X Tutup
Skip to content

Latest commit

 

History

History
 
 

Folders and files

NameName
Last commit message
Last commit date

parent directory

..
 
 
 
 
 
 
 
 

README.md

Spark Applications for Cloud Bigtable

Overview

The project shows how to read data from or write data to Cloud Bigtable using Apache Spark and Apache HBase™ Spark Connector.

Apache Spark is the execution environment that can distribute and parallelize data processing (loading data from and writing data to various data sources). Apache Spark provides DataSource API for external systems to plug into as data sources (also known as data providers).

Apache HBase™ Spark Connector implements the DataSource API for Apache HBase and allows executing relational queries on data stored in Cloud Bigtable.

Google Cloud Bigtable is a fully-managed cloud service for a NoSQL database of petabyte-scale and large analytical and operational workloads. bigtable-hbase-2.x-hadoop provides a bridge from the HBase API to Cloud Bigtable that allows Spark queries to interact with Bigtable using the native Spark API.

Google Cloud Dataproc is a fully-managed cloud service for running Apache Spark applications and Apache Hadoop clusters.

Prerequisites

  1. Google Cloud project

  2. Google Cloud SDK installed.

  3. sbt installed.

  4. Apache Spark installed. Download Spark built for Scala 2.11. This sample uses Spark 2.4.7 and Scala 2.11.2.

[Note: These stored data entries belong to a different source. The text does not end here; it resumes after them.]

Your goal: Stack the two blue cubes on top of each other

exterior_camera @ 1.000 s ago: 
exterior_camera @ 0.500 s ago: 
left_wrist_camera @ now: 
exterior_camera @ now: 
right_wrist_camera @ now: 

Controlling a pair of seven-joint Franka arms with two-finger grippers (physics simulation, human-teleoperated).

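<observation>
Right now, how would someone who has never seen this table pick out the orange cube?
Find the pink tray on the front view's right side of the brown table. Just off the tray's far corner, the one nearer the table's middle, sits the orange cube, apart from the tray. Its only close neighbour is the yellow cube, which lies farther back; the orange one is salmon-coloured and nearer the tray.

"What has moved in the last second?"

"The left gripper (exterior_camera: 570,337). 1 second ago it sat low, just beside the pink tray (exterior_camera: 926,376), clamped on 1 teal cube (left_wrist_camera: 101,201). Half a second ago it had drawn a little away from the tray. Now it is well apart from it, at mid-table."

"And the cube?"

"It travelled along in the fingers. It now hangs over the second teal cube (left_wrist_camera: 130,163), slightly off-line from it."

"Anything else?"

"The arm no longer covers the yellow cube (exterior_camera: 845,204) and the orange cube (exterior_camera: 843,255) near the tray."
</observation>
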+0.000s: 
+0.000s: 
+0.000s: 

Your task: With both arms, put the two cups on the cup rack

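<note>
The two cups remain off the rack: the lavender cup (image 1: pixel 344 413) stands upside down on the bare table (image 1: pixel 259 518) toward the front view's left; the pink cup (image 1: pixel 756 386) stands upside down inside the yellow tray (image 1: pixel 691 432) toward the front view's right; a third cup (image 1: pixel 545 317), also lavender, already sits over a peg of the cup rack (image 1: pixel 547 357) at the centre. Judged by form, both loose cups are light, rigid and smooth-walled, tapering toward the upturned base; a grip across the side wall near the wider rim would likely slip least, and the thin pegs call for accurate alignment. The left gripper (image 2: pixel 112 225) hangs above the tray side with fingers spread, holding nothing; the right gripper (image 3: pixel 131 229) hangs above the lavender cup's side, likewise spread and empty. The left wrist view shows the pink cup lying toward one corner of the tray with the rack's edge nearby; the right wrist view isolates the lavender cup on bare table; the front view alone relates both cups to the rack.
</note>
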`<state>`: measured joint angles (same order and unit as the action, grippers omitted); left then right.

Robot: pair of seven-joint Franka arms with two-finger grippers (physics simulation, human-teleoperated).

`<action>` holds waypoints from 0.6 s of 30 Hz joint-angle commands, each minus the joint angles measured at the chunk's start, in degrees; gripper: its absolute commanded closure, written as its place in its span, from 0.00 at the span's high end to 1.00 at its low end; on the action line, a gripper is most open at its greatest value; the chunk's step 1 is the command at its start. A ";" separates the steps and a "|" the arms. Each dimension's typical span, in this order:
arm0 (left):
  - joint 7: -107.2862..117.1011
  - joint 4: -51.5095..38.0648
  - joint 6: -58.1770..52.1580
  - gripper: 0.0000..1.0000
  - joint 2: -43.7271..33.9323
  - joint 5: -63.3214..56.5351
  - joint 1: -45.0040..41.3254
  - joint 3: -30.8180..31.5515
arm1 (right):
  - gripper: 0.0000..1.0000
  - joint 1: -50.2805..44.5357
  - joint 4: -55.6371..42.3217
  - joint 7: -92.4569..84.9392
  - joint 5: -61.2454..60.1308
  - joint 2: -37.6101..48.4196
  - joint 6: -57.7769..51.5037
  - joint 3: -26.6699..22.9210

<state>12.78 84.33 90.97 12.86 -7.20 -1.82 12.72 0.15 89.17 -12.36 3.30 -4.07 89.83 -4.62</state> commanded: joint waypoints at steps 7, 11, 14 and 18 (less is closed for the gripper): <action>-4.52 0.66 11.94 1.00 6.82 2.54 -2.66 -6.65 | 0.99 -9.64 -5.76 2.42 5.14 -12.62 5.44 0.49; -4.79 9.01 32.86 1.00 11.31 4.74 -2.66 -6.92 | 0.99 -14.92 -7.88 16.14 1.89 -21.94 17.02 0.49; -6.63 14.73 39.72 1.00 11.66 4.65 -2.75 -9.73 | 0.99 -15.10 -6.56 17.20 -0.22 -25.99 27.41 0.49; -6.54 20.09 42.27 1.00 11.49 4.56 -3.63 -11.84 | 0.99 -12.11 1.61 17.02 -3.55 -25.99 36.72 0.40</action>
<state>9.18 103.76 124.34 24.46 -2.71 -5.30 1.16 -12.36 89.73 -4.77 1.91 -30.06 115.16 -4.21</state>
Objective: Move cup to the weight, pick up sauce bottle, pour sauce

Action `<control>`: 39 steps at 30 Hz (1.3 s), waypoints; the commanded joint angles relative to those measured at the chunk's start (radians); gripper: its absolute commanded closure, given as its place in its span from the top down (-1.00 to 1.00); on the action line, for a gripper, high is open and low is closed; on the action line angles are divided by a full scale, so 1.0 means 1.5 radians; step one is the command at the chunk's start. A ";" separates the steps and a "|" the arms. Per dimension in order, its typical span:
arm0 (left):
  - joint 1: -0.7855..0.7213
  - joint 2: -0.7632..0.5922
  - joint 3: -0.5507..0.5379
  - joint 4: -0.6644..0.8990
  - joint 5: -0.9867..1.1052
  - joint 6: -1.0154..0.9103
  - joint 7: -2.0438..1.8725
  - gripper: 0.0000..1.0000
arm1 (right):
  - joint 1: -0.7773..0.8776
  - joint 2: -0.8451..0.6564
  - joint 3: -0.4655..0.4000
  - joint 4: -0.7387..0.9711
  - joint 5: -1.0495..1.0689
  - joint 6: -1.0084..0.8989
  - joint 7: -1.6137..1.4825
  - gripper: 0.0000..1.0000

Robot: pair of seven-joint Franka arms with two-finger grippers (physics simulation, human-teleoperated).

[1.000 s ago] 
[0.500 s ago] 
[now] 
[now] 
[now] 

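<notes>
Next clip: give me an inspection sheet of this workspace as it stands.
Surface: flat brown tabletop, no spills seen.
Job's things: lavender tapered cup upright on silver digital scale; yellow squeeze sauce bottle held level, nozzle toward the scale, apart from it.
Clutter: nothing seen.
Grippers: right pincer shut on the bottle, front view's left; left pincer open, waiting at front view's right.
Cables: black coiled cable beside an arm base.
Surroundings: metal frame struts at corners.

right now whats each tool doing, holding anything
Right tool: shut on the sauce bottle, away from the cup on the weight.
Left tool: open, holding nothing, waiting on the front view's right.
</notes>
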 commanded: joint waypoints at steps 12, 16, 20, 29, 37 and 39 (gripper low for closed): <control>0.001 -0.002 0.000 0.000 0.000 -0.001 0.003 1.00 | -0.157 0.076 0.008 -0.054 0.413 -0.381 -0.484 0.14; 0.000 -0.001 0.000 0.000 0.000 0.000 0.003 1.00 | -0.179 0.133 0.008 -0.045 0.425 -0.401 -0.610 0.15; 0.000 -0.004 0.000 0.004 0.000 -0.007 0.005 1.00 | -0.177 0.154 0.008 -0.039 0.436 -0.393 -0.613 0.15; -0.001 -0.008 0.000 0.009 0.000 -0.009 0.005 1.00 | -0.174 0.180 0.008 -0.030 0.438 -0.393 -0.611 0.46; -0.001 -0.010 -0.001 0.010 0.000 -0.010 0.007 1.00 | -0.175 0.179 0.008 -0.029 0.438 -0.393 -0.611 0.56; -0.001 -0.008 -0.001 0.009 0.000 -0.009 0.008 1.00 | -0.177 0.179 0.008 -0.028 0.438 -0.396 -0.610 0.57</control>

  5. A basic familiarity with Apache Spark and Scala.

Assemble the Examples

Execute the following sbt command to assemble the sample applications as a single uber/fat jar (with all of its dependencies and configuration).

sbt clean assembly

The above command should build target/scala-2.11/bigtable-spark-samples-assembly-0.1.jar file.

Set the following environment variable to reference the assembly file.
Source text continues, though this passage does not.